Usnarz Górny is a village in the administrative district of Gmina Szudziałowo, within Sokółka County, Podlaskie Voivodeship, in north-eastern Poland. It is situated close to the border with Belarus.

The word 'górny' in its name means 'upper', and the village just east of Usnarz Górny, on the Belarusian side of the border, is known in Polish as Usnarz Dolny ('lower Usnarz').

== History ==
Near the end of the Polish–Lithuanian Commonwealth, Usnarz Górny was owned by Kazimierz and Zuzanna Wiszczyński. From 1975 to 1998, it was part of Białystok Voivodeship.

In 2011, the village was inhabited by 75 people; most of its inhabitants are elderly. Many of its mostly wooden houses are now unoccupied, and although an asphalt road leads to the village, the roads within the village are unpaved.

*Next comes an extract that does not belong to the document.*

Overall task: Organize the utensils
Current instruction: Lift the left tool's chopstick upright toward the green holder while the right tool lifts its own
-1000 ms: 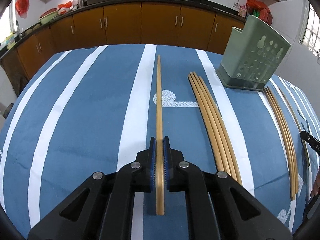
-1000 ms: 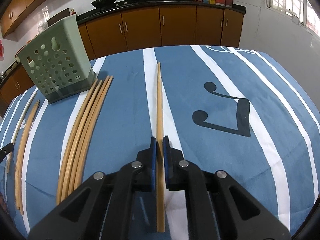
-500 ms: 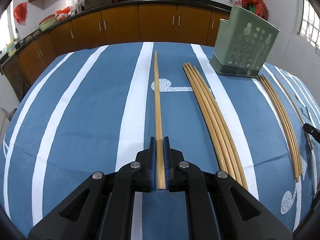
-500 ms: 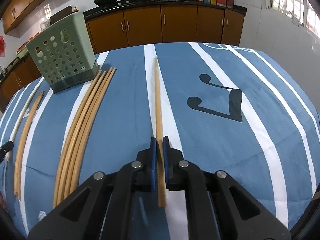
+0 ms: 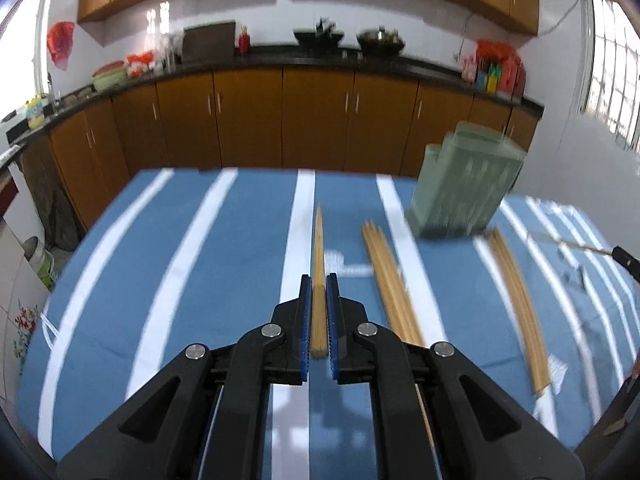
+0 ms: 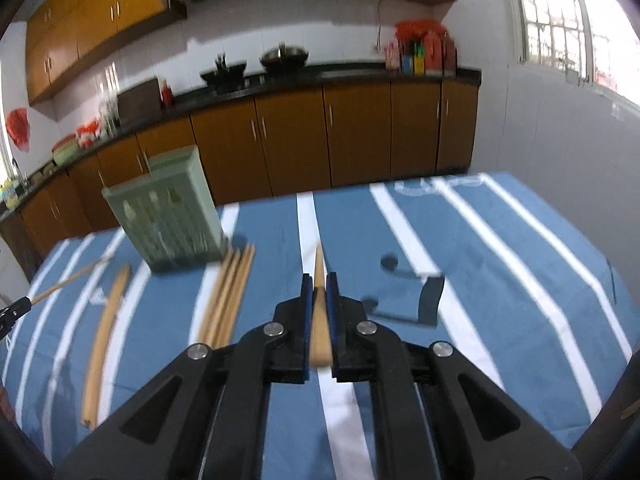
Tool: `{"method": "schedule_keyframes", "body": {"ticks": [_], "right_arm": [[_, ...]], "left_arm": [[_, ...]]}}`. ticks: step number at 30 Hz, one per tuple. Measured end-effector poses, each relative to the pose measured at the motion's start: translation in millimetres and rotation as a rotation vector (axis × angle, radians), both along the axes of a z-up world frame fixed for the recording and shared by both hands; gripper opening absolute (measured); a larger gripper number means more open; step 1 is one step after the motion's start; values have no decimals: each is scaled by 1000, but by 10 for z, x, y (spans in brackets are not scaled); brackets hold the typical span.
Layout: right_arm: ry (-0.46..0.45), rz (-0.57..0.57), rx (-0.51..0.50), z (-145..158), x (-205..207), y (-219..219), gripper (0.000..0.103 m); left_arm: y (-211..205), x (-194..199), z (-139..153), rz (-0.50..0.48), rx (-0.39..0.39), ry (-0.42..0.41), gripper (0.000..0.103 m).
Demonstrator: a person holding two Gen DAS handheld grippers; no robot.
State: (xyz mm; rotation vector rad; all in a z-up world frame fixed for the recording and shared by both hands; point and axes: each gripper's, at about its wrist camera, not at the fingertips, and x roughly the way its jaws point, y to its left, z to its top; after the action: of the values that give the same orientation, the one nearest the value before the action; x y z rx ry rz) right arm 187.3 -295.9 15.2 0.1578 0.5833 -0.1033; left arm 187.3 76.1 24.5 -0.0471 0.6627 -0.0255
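Observation:
My left gripper [image 5: 319, 280] is shut on a bamboo chopstick [image 5: 318, 248] that points forward above the blue striped tablecloth [image 5: 200, 264]. My right gripper [image 6: 319, 280] is shut on another bamboo chopstick [image 6: 319, 280], also lifted and pointing forward. A green perforated utensil holder [image 5: 464, 188] stands at the far right in the left wrist view, and it stands at the far left in the right wrist view [image 6: 168, 216]. Loose chopstick bundles [image 5: 390, 280] [image 5: 516, 304] lie on the cloth. The right wrist view shows bundles too [image 6: 230, 292] [image 6: 106, 332].
Brown kitchen cabinets [image 5: 280, 120] and a dark counter with woks run behind the table. The other gripper's tip with its chopstick shows at the right edge of the left wrist view [image 5: 624, 258]. A black music-note print [image 6: 416, 288] marks the cloth.
Both grippers have lifted and tilted up with their chopsticks, pulling back from the table. The kitchen wall and upper cabinets have come into view. The frames are motion blurred.

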Motion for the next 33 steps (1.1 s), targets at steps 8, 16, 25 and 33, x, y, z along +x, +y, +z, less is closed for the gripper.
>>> {"method": "schedule_keyframes", "body": {"ticks": [8,16,25,33], "right_arm": [[-124,0,-12,442,4,-52,8],[-173,-3,-32,756,164,-70,8],[-325,61,18,1519,308,-4,8],[-380,184,87,1959,446,234,8]], "left_arm": [[98,42,474,41,-29,-124,7],[145,187,759,34,-19,-165,7],[21,248,1328,-9,-12,-266,7],[-375,254,1919,-123,-72,-397,7]]}}
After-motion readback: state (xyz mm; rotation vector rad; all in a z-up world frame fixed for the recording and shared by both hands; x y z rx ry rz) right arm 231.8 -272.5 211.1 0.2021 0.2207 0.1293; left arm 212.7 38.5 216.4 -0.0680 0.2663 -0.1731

In August 2021, the village was talked about in the media when a group of 32 immigrants from Afghanistan and Iraq camped for a long time near it on the Belarusian side of the border (in the khutor of Dolny Usnar), not allowed to enter Poland by the Polish border guards and military and prevented from returning to Belarus by Belarusian soldiers. They had been led to the border by the Belarusian government as part of the operation codenamed "Sluice". On October 24 of the same year, the Polish border guard reported that a group of about 60 migrants, including some of those trapped on the border since August, tried unsuccessfully to forcibly cross the border into Poland near Usnarz Górny, with the assistance of Belarusian soldiers, who tried to cut through the recently erected border fence; some of the migrants threw stones at the Polish soldiers guarding the border, two of whom were lightly injured.